私は祖父が作った出来立てふわふわな豆腐が好きでいつも食べていました。その味を思い出させてくれたのが、地域おこし協力隊として移住した岩手県普代村でした。
普代村は人口が2200人ほどで、岩手県で最も規模の小さな村です。縁もゆかりもなく、たまたま移り住んだ土地ですが、普代の人々は家族のように温かく接してくれました。
普代村にはコンビニがないなど都会のような便利さはありませんが、古き良き暮らしが残っています。
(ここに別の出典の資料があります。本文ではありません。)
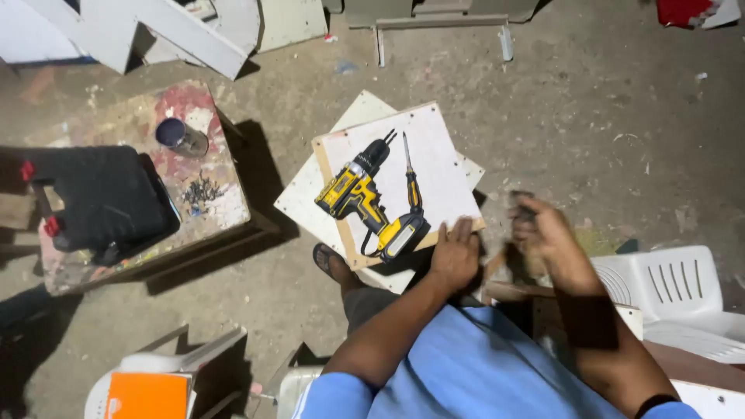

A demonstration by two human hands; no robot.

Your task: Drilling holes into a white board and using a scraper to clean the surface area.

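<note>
We see a rough workshop, bare concrete floor (605, 116), yellow cordless drill (365, 198) on stacked boards (442, 167), paint-stained bench (213, 194), black tool case (101, 198).

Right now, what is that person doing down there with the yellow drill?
A person in a blue shirt looks down at a white board lying on the floor. The left hand rests flat on the board's near edge. The right hand is raised beside it and blurred, so what it grips is unclear. Nobody is holding the yellow drill; it lies on the board next to a screwdriver. A black tool case sits on a paint-stained table.
</note>
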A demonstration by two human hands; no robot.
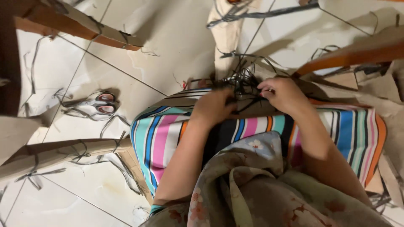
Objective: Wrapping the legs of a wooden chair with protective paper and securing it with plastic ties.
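While the tangle of dark strapping point(242, 82) sits bunched on the cardboard piece point(252, 107) across the striped lap, both hands pinch into it — left hand point(212, 107) and right hand point(282, 93) curled closed on strands. Best kept taut and close. The cardboard runs left-right; scissors point(101, 103) lie well apart.

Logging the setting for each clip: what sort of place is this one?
Probably a home floor used as a makeshift craft or packing spot: pale floor tiles, cardboard pieces tied with dark strapping, scissors lying loose, and both hands working over a striped-cloth lap.
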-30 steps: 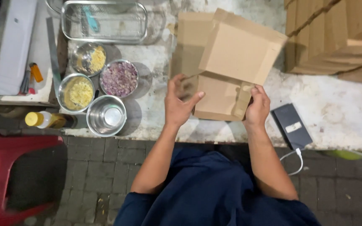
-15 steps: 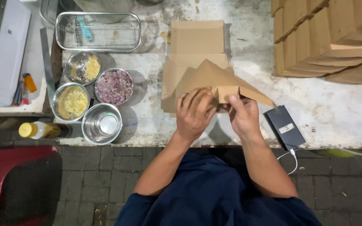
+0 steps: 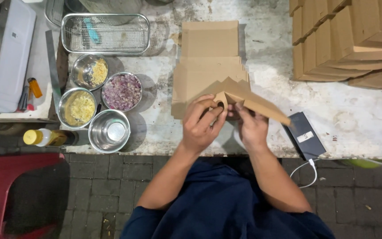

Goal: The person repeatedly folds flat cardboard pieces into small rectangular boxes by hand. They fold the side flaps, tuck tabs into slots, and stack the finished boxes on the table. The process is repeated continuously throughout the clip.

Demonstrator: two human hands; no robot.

その一つが、手作りのお豆腐です。全国的に個人の豆腐店は、機械の大量生産におされ数を減らしています。
協力隊退任のタイミングに地域の豆腐屋さんが廃業することを知りました。私は「郷土食『豆腐田楽』も作れなくなるのかな?この文化が廃れるのが勿体ない」と、その豆腐屋さんに後継を志願しました。
一度は断られたものの、思いを伝えるうちに豆腐づくりを教えていただけることになりました。先代の上下さんに豆腐を習い、目標にしながら作ってみたものの、その出来はお世辞にも良いものではありませんでした。味も形もバラバラ。それでも普代の方々は、応援の意味を込めて豆腐を買い支えてくれました。
私は、このままではまずいと思い八幡平市の有名豆腐店「ふうせつ花」さんへ学びに行きました。石田前社長には「豆腐と寝食を共にやれ」と教わりました。豆腐づくりは原料が大豆・にがり・水とシンプルながらも、ちょっとしたことで出来上がりが変わってしまいます。その魅力は、まさに一期一会です。
夜明け前、作業は一人で行いますが、一人で作っているとは感じません。出来立てのふわふわのお豆腐は、私が出会った人々の優しさや温かさを感じさせます。普代に息づく豆腐文化、そして祖父・先代の上下さん・石田社長という3人の師匠たちの教えを繋いでいきたい。
だから私は豆腐と向き合っていきます。
あなたの忘れられない味になるために。